On Feb. 18, a hearing was held before Circuit Court Judge Pat Wolke at the courthouse in Grants Pass. Bridgeview, of Cave Junction, was represented by Portland-based attorney Clarence Greenwood; and Chris Cauble of the Grants Pass firm Cauble, Dole, Sorenson & Ransom. The state was represented by John Geil and Matt Donohue from the Oregon Dept. of Justice (DOJ) Commercial Condemnation and Environmental Litigation Division.

DOJ Spokesman Tony Green said that during the hearing, the state asked Wolke to dismiss Kerivan’s civil rights claims against it. Green said that the state also requested that the judge not accept some of what has been submitted for the trial, tentatively set for September.

As of press time, a decision had yet to be rendered in the matter. But throughout the duration of the various hearings and trials during the years, Kerivan has grown used to waiting for decisions.



It began in 1995, Kerivan said, when a neighbor across the river from the vineyard put a 200-foot-long dike in place to protect their property. That changed during the New Year’s Eve flood of 1996, at which point, Kerivan said, “All hell broke loose.

“The river does what it wants to do, and it washed out that dyke,” Kerivan noted. “When it did, it changed the course of the river. It plugged the old channel and made a new channel through my yard.”

Kerivan said that an estimated 100 truckloads of gravel “all washed out and deposited down on my side.”

In response, Kerivan waited until August 1998 to rent equipment to move the gravel to the more than 3 miles of roads on the Bridgeview property.

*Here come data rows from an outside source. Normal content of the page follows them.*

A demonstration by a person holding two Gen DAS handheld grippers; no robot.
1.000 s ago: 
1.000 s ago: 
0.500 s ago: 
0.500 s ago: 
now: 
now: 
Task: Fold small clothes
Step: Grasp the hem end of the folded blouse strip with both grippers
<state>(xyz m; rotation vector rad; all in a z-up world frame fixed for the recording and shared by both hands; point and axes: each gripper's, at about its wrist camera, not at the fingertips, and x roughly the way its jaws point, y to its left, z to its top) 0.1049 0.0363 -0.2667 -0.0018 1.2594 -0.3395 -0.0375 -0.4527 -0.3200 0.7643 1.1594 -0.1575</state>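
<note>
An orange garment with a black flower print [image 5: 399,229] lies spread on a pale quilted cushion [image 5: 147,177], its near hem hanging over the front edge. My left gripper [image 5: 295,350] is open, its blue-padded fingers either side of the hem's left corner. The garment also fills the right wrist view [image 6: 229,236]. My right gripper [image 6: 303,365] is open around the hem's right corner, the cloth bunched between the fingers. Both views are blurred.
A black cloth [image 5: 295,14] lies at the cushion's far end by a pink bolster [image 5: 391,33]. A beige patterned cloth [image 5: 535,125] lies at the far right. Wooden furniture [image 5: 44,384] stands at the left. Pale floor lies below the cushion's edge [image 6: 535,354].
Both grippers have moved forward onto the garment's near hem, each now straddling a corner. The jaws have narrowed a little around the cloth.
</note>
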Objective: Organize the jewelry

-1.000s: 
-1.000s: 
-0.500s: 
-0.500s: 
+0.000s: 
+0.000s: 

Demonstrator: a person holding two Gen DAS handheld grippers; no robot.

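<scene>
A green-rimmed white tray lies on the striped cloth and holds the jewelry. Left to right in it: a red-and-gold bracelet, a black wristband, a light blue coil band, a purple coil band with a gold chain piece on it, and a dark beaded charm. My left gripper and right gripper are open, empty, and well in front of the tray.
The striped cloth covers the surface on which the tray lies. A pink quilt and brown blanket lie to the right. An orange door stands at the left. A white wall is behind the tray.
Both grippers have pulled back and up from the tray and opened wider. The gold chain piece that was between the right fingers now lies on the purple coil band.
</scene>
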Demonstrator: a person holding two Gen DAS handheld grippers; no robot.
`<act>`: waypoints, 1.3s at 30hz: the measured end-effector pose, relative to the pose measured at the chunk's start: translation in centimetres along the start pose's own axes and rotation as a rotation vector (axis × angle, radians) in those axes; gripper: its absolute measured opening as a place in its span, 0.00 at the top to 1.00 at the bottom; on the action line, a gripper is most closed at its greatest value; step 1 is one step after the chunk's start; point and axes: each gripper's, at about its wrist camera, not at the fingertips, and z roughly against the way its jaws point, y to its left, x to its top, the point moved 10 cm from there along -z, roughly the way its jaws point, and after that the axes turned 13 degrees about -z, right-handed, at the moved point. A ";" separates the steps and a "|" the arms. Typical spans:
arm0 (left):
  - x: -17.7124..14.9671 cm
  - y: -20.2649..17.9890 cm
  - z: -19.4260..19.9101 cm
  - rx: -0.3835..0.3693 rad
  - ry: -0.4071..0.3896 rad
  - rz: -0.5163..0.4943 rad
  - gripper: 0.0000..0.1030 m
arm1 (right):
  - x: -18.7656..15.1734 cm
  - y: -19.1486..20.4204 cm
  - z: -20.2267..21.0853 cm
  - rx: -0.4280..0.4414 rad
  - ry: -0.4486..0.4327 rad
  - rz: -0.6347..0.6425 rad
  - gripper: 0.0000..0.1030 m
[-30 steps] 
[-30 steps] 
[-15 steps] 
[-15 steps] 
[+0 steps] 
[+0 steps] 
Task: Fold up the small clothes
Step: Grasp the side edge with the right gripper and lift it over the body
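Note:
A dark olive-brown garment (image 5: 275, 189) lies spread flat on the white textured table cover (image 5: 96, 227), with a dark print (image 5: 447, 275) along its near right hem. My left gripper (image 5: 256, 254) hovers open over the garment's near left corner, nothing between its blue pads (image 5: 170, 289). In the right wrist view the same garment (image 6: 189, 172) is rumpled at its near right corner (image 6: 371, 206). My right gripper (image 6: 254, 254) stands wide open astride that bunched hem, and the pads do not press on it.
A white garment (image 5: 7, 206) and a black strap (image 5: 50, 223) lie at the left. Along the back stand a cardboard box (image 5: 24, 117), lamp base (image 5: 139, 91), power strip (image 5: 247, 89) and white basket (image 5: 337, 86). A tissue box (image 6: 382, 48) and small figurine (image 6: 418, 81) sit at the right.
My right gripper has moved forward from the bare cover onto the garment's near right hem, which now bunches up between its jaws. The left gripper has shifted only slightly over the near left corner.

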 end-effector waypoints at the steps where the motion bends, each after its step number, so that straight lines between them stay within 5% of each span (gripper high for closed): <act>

That included a 60-foot flatbed railroad car intended for use as a bridge in the process. The idea, Kerivan said, was to push the gravel up against each end of the bridge for an approach and to take the gravel across it and to the shaker.

“That was the plan, but it never took place,” he said.

After some two hours and four loads, Kerivan said that the neighbor across the street stopped the equipment driver until state police could arrive. Troopers from Oregon State Police showed up and arrested the equipment driver.

Kerivan was out of town at a meeting when it happened. But when he came back, he also was arrested.

“Normally, they would just issue a citation under civil law,” Kerivan said. “We wanted to settle. I was willing to pay a fine and all that, but they wouldn’t go for that. They wanted me in jail.”

Although it later was determined that Kerivan didn’t need a permit, his employee initially was convicted on the criminal matter. That subsequently was reversed, but Kerivan said that the state began retaliating against him almost immediately. The state’s position, he said, was reported on by a regional daily newspaper.

“After I beat them, they started saying that Bridgeview Winery tricked the D.A. into a case they couldn’t appeal. That’s what they put in the newspaper; that we tricked them,” he said. “They put this in the paper for about a month and it affected our business. We lost about $2 million in business.”

While waiting to settle the criminal charges, Bridgeview petitioned the Oregon Division of State Lands (DSL) in January 1999 for emergency authorization to add rip-rap to Sucker Creek, which is designated as salmonid habitat. That permit was denied.

Kerivan said that the original reason for the denial was the fact that he was under indictment at the time.

“Now they’re saying they wouldn’t give it to me because it wasn’t an emergency,” he said. “That’s where the civil rights part of it comes in.”

In 2002, Kerivan filed suit against the state, claiming $3.6 million in damages.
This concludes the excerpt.